WHAT THE TASK ASKS:
Would you please repeat all of the data exactly, omitting the pictures?

DATA PROVIDED:
►

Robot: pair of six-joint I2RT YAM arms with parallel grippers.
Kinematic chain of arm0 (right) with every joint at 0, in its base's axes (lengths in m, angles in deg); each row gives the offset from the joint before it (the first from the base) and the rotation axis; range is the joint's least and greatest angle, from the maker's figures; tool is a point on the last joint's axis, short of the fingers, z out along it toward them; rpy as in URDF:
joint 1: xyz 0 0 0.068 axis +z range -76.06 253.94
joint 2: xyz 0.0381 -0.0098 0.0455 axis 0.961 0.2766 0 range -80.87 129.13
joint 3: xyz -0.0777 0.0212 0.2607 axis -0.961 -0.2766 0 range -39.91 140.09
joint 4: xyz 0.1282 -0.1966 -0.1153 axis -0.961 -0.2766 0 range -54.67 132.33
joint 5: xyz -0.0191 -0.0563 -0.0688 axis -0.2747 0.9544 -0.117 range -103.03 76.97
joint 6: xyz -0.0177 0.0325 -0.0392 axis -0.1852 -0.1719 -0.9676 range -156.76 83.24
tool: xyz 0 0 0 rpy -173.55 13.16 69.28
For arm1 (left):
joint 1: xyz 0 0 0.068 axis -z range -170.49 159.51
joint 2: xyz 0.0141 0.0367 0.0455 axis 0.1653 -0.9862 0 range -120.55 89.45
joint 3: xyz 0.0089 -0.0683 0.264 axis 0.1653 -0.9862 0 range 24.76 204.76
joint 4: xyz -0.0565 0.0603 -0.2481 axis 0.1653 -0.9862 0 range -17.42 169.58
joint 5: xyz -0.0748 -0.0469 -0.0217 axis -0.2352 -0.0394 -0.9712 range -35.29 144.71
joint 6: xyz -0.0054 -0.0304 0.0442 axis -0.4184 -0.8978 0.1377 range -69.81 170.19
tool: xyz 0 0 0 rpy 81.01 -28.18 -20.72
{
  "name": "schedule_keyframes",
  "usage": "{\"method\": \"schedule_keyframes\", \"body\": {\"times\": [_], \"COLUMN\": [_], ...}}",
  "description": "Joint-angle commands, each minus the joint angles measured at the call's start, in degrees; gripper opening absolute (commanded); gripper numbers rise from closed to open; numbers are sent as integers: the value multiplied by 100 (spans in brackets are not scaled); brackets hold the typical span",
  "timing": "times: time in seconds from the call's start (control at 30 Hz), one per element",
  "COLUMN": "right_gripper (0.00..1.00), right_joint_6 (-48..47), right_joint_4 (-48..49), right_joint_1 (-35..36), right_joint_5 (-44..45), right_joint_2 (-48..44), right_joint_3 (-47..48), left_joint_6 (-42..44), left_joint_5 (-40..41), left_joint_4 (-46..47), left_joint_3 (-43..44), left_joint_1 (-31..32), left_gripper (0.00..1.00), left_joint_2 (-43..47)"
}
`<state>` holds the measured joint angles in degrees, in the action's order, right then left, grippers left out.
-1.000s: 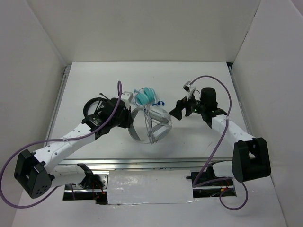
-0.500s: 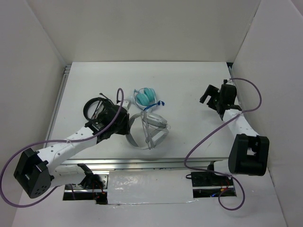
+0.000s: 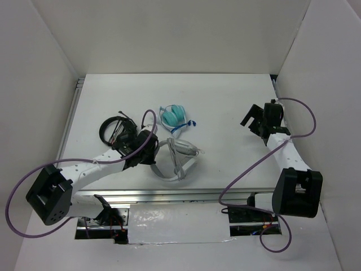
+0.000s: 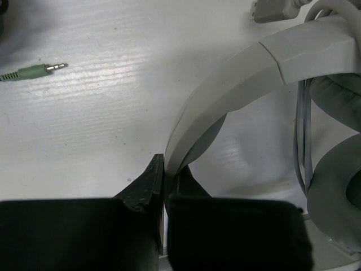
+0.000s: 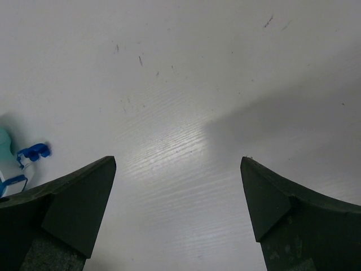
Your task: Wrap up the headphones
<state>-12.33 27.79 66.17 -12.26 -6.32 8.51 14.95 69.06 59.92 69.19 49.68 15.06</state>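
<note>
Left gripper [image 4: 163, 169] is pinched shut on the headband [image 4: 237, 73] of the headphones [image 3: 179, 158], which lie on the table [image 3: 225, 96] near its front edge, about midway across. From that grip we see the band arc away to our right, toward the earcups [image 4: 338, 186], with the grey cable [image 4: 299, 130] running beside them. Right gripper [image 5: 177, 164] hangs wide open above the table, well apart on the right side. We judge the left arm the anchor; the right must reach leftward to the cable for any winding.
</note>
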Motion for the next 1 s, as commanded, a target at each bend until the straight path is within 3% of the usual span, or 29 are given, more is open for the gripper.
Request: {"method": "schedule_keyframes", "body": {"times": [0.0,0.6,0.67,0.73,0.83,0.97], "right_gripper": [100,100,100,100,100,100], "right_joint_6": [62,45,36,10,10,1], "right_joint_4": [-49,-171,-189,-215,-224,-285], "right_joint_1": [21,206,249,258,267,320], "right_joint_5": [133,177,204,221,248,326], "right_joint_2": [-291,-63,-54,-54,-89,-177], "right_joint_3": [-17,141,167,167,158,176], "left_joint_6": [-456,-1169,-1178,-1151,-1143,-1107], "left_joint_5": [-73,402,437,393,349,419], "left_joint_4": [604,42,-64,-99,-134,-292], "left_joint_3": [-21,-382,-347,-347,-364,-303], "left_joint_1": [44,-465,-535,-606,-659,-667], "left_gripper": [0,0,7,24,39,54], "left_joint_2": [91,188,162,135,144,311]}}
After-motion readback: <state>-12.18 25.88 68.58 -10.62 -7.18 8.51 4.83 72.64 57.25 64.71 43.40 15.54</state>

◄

OUTPUT:
Robot: pair of six-joint I2RT YAM arms with parallel grippers.
Kinematic chain of arm0 (right) with every joint at 0, in its base's axes (lengths in m, angles in deg); each row gives the offset from the joint before it (the first from the base) and the rotation axis; range is the joint's least and greatest angle, from the maker's figures; tool is a point on the last joint's axis, short of the fingers, z out along it toward them; rpy as in URDF:
joint 1: xyz 0 0 0.068 axis +z range -76.06 253.94
joint 2: xyz 0.0381 -0.0098 0.0455 axis 0.961 0.2766 0 range -80.87 129.13
joint 3: xyz -0.0777 0.0212 0.2607 axis -0.961 -0.2766 0 range -39.91 140.09
joint 4: xyz 0.1282 -0.1966 -0.1153 axis -0.961 -0.2766 0 range -54.67 132.33
joint 5: xyz -0.0191 -0.0563 -0.0688 axis -0.2747 0.9544 -0.117 range -103.03 76.97
joint 6: xyz -0.0177 0.0325 -0.0392 axis -0.1852 -0.1719 -0.9676 range -156.76 83.24
tool: xyz 0 0 0 rpy -173.55 13.16 69.28
For arm1 (left):
joint 1: xyz 0 0 0.068 axis -z range -170.49 159.51
joint 2: xyz 0.0141 0.0367 0.0455 axis 0.1653 -0.9862 0 range -120.55 89.45
joint 3: xyz 0.0089 -0.0683 0.264 axis 0.1653 -0.9862 0 range 24.76 204.76
joint 4: xyz -0.0565 0.0603 -0.2481 axis 0.1653 -0.9862 0 range -17.42 169.58
joint 5: xyz -0.0748 -0.0469 -0.0217 axis -0.2352 -0.0394 -0.9712 range -35.29 144.71
joint 6: xyz -0.0054 -0.0304 0.0442 axis -0.4184 -0.8978 0.1377 range -69.81 170.19
tool: xyz 0 0 0 rpy 81.01 -28.18 -20.72
{
  "name": "schedule_keyframes",
  "usage": "{\"method\": \"schedule_keyframes\", \"body\": {\"times\": [_], \"COLUMN\": [_], ...}}",
  "description": "Joint-angle commands, each minus the joint angles measured at the call's start, in degrees; gripper opening absolute (commanded); gripper numbers rise from closed to open; numbers are sent as integers: the value multiplied by 100 (spans in brackets are not scaled); brackets hold the typical span",
  "timing": "times: time in seconds from the call's start (control at 30 Hz), one per element",
  "COLUMN": "right_gripper (0.00..1.00), right_joint_6 (-48..47), right_joint_4 (-48..49), right_joint_1 (-35..36), right_joint_5 (-44..45), right_joint_2 (-48..44), right_joint_3 (-47..48), left_joint_6 (-42..44), left_joint_5 (-40..41), left_joint_4 (-46..47), left_joint_3 (-43..44), left_joint_1 (-31..32), left_gripper (0.00..1.00), left_joint_2 (-43..47)"
}
`<state>` holds the measured joint angles in degrees, in the action's order, right then left, grippers left out.
-1.000s: 
-0.500s: 
+0.000s: 
+0.000s: 
+0.000s: 
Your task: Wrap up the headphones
<state>-12.33 27.79 66.17 -12.26 -6.32 8.51 14.95 69.06 59.92 69.19 49.68 15.06</state>
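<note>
Left gripper [image 4: 163, 169] is pinched shut on the headband [image 4: 237, 73] of the headphones [image 3: 179, 158], which lie on the table [image 3: 225, 96] near its front edge, about midway across. From that grip we see the band arc away to our right, toward the earcups [image 4: 338, 186], with the grey cable [image 4: 299, 130] running beside them. Right gripper [image 5: 177, 164] hangs wide open above the table, well apart on the right side. We judge the left arm the anchor; the right must reach leftward to the cable for any winding.
</note>
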Motion for the next 1 s, as commanded, a target at each bend until the straight path is within 3% of the usual span, or 29 are given, more is open for the gripper.
Request: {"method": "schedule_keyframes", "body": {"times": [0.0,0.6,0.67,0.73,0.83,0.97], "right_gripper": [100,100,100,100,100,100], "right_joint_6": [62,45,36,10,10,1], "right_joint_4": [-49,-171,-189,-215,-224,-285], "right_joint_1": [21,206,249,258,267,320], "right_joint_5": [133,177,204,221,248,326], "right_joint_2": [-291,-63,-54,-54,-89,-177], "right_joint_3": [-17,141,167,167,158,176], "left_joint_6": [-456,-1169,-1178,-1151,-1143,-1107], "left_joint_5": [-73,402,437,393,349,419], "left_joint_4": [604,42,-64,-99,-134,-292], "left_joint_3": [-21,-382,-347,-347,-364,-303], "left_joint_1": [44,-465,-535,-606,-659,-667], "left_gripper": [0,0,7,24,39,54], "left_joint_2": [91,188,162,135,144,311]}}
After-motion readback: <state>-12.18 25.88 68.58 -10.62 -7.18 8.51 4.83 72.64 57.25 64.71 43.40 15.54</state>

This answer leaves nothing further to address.